On Oct 8, 2007, at 2:50 PM, Sam Lang wrote:
I am not sure what you are proposing that
bmi_method_addr_forget_callback() do.
bmi_method_addr_reg_callback is called at mx.c:2290, in icon_ack,
where peer->mxp_exist is set to 1. It doesn't look like that
variable is used (checked or set) anywhere else.
Correct. This is used on the server only and is used to prevent
bmi_mx to register the same client twice.
Does cleanup/shutdown of that peer ever occur?
Cleanup (freeing of data structures, etc.) only occurs at the
direction of BMI via BMI_set_info(DROP_ADDR).
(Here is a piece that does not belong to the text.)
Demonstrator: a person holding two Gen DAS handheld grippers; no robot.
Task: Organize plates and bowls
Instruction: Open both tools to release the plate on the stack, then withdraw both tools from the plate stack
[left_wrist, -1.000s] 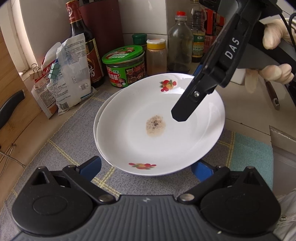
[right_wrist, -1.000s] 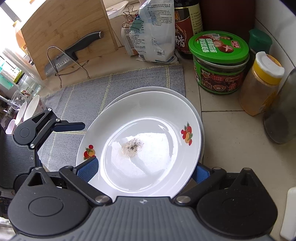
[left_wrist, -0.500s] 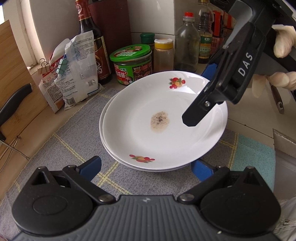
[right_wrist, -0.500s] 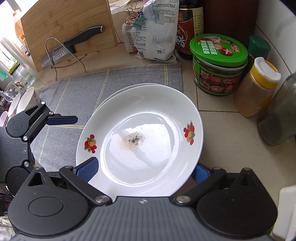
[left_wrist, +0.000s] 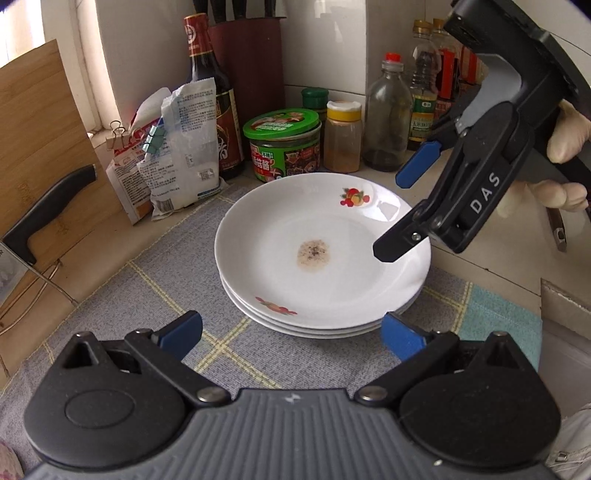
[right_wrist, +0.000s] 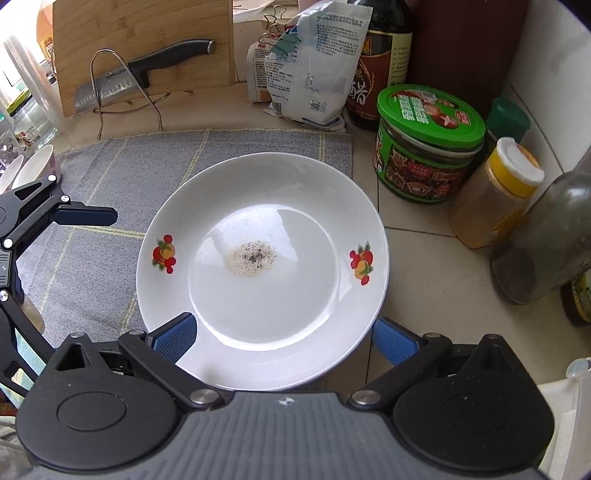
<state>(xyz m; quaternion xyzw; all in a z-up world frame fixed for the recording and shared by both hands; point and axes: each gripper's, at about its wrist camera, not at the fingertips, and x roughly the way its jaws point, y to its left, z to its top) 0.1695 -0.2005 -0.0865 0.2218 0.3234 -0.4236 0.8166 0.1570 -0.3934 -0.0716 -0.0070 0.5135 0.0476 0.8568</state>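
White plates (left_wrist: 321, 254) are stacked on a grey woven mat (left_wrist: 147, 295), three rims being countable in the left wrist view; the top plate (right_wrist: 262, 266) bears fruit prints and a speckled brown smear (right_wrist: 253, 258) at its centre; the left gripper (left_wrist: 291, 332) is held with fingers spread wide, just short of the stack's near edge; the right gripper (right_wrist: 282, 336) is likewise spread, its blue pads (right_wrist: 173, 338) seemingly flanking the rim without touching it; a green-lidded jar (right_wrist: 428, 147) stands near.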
If the client stops communicating and the server has no outstanding
requests posted, the client's status will forever remain
BMX_PEER_READY (i.e. connected).
If the client stops communicating and the server has outstanding
requests, those requests will time out and the peer status will be
changed to BMX_PEER_DISCONNECT. The server will maintain the various
data structures (128 bytes plus the lengths of the peername, the
mx:// URI, and the hostname).
Is it this case that you want the BMI method to notify BMI with
bmi_method_addr_forget_callback? Or in both cases?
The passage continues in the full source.